Clinical: Adenoid cystic carcinoma (AdCC) of breast makes up less than 0.1% of all breast cancers. Most patients are post-menopausal and white; the median age at diagnosis is between 50 and 63 years. The usual presentation is with a unifocal, palpable, discrete, firm mass.

Morphology: AdCC usually consists of a well-circumscribed central tumor nodule and an infiltrative pattern at the periphery. Gross or microscopic cystic areas are present in about 25% of cases. There is an admixture of proliferating glands (adenoid component) and basement membrane material produced by myoepithelial cells (cylindromatous component). The tumor cells display many growth patterns, including cribriform, tubular, trabecular, solid, and basaloid. Uncommon features include sebaceous metaplasia (14% of cases), squamous differentiation, adipose differentiation, metaplastic spindle cell stroma, and syringomatous areas. A small percentage of cases show perineural invasion and lymphovascular invasion.

Immunohistochemistry: AdCC are negative for hormone receptors ( ER, PR, AR) and Her2. Most cases show strong positivity for CD117/c-kit (membranous) and p63 (nuclear). Overexpression of MYB protooncogene can be detected immunohistochemically in many cases.

Molecular Genetics: AdCC of salivary glands, breast and other locations carry a specific chromosomal translocation t(6;9)(q22-23;p23-24) resulting in MYB-NFIB gene fusion. This alteration can be detected by FISH and RT-PCR. MYB overexpression has been detected immunohistochemically in tumors with and without MYB-NFIB fusion.

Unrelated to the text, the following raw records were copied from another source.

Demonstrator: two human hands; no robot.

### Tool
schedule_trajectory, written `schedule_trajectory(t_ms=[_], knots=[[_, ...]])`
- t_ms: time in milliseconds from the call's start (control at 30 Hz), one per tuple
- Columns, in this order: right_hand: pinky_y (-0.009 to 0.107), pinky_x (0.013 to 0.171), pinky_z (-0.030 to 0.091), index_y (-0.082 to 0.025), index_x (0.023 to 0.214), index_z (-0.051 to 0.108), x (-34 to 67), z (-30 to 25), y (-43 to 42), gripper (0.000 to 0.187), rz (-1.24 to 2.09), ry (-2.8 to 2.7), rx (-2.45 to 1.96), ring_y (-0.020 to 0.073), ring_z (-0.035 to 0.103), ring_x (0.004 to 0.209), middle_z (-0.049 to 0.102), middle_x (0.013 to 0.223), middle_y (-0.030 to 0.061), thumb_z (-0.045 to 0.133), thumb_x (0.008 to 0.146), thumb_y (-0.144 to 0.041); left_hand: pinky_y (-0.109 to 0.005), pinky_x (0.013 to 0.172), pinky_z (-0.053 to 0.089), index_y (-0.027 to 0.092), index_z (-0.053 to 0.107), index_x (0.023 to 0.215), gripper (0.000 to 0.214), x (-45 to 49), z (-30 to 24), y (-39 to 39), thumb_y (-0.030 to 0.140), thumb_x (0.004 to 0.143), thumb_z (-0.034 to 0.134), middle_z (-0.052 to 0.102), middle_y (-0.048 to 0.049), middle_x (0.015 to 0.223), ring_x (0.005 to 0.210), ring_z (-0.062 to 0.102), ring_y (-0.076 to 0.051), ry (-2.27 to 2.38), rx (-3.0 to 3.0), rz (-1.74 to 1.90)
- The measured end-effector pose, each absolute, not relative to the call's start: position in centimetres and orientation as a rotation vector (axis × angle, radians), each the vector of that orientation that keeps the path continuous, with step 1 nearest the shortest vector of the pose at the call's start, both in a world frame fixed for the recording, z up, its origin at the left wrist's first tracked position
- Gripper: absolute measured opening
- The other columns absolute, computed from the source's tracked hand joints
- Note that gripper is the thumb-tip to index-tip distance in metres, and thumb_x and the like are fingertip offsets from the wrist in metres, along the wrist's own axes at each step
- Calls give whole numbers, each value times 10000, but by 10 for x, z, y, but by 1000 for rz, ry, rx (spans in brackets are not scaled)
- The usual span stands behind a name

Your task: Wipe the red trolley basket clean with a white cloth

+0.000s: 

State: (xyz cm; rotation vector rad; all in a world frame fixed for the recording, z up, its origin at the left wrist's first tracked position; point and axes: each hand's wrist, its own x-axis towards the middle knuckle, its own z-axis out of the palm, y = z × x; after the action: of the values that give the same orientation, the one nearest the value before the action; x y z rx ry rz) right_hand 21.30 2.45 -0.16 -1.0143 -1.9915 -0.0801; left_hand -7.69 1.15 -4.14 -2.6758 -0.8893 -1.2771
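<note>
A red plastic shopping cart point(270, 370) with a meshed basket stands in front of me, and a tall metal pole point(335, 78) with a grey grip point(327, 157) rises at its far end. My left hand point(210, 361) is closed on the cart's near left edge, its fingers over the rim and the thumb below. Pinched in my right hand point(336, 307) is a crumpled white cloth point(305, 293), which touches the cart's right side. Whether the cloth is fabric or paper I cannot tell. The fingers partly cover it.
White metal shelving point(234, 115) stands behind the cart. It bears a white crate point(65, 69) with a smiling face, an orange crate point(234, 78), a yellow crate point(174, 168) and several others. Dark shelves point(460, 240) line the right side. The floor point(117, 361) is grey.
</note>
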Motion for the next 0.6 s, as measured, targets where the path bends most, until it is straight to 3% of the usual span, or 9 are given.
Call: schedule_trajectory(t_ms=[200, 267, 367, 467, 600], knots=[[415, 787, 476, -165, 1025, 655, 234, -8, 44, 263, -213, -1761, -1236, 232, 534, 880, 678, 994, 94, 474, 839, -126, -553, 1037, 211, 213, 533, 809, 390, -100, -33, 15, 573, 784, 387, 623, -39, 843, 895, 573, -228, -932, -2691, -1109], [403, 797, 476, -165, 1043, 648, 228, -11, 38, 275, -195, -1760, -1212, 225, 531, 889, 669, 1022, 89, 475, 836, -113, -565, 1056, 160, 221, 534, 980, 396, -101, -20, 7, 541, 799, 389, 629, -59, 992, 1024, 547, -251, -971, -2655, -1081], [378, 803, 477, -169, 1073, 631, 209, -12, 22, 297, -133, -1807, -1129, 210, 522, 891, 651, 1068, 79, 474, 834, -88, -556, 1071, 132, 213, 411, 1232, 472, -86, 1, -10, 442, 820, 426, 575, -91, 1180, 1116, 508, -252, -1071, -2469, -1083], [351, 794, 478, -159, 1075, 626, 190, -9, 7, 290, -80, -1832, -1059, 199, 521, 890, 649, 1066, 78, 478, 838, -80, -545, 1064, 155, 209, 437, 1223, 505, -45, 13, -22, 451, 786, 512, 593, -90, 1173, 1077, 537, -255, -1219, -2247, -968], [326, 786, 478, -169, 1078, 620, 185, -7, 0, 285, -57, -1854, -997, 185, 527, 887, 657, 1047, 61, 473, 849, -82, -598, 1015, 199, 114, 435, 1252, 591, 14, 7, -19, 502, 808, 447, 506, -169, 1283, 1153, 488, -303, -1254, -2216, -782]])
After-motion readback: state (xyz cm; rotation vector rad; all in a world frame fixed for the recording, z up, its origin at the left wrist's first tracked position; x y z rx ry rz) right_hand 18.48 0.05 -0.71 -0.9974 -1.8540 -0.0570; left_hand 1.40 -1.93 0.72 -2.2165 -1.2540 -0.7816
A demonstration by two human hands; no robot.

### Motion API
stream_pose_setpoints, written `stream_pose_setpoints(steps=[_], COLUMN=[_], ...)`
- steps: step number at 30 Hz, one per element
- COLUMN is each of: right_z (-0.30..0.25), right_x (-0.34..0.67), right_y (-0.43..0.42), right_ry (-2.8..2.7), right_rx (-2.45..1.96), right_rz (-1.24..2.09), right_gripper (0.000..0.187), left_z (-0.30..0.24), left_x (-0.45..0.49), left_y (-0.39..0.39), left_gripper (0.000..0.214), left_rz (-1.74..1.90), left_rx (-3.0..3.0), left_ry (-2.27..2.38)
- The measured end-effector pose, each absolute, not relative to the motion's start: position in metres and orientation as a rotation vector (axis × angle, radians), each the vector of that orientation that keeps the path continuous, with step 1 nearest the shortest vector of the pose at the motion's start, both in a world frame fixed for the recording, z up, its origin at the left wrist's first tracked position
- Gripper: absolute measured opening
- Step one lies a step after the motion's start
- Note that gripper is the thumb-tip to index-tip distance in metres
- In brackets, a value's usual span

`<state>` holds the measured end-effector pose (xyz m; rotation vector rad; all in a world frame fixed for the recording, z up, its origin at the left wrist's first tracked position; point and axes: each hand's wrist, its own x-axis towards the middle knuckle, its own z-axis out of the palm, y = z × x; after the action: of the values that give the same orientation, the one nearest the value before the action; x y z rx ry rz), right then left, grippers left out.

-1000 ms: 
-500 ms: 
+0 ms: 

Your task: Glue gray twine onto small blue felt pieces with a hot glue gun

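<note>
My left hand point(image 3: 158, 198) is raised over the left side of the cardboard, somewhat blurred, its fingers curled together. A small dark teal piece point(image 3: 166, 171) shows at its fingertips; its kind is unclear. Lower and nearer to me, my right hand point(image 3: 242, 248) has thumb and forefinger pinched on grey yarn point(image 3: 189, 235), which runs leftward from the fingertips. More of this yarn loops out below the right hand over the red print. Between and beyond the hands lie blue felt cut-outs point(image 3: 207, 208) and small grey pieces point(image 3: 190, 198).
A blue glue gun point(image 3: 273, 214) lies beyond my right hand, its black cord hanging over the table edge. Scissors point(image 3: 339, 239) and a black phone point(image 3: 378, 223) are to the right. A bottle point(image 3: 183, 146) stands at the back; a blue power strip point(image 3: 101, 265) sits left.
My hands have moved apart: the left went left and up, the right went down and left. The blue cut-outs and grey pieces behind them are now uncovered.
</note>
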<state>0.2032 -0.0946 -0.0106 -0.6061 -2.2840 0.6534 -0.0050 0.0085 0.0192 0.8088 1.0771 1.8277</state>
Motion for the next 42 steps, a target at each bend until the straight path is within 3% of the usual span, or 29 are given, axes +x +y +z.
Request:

Differential diagnosis:The differential diagnosis of AdCC includes collagenous spherulosis (non-palpable, CD117 negative), invasive cribribriform carcinoma and cribriform DCIS (monophasic with no myoepithelial component, no matrix deposits), solid papillary DCIS, high-grade carcinoma arising in microglandular adenosis (no myoepithelial cells, p63 neg.), and benign adnexal lesions such as syringomatous adenoma and cylindroma.

Treatment & Prognosis: The preferred treatment is breast-sparing conservative surgery. Mastectomy is reserved for large tumors. Adjuvant radiotherapy appears to reduce the rate of local recurrence. Adjuvant chemotherapy is rarely used. Axillary lymph node metastases are uncommon. Rare patients can develop pulmonary metastases several years after initial treatment. However, the overall prognosis is good with a low risk of systemic metastasis and death from AdCC.
Ref: Rosen's Breast Pathology, 4th Ed., 2014; Rosai's Surgical Pathology, 10th Ed., 2011.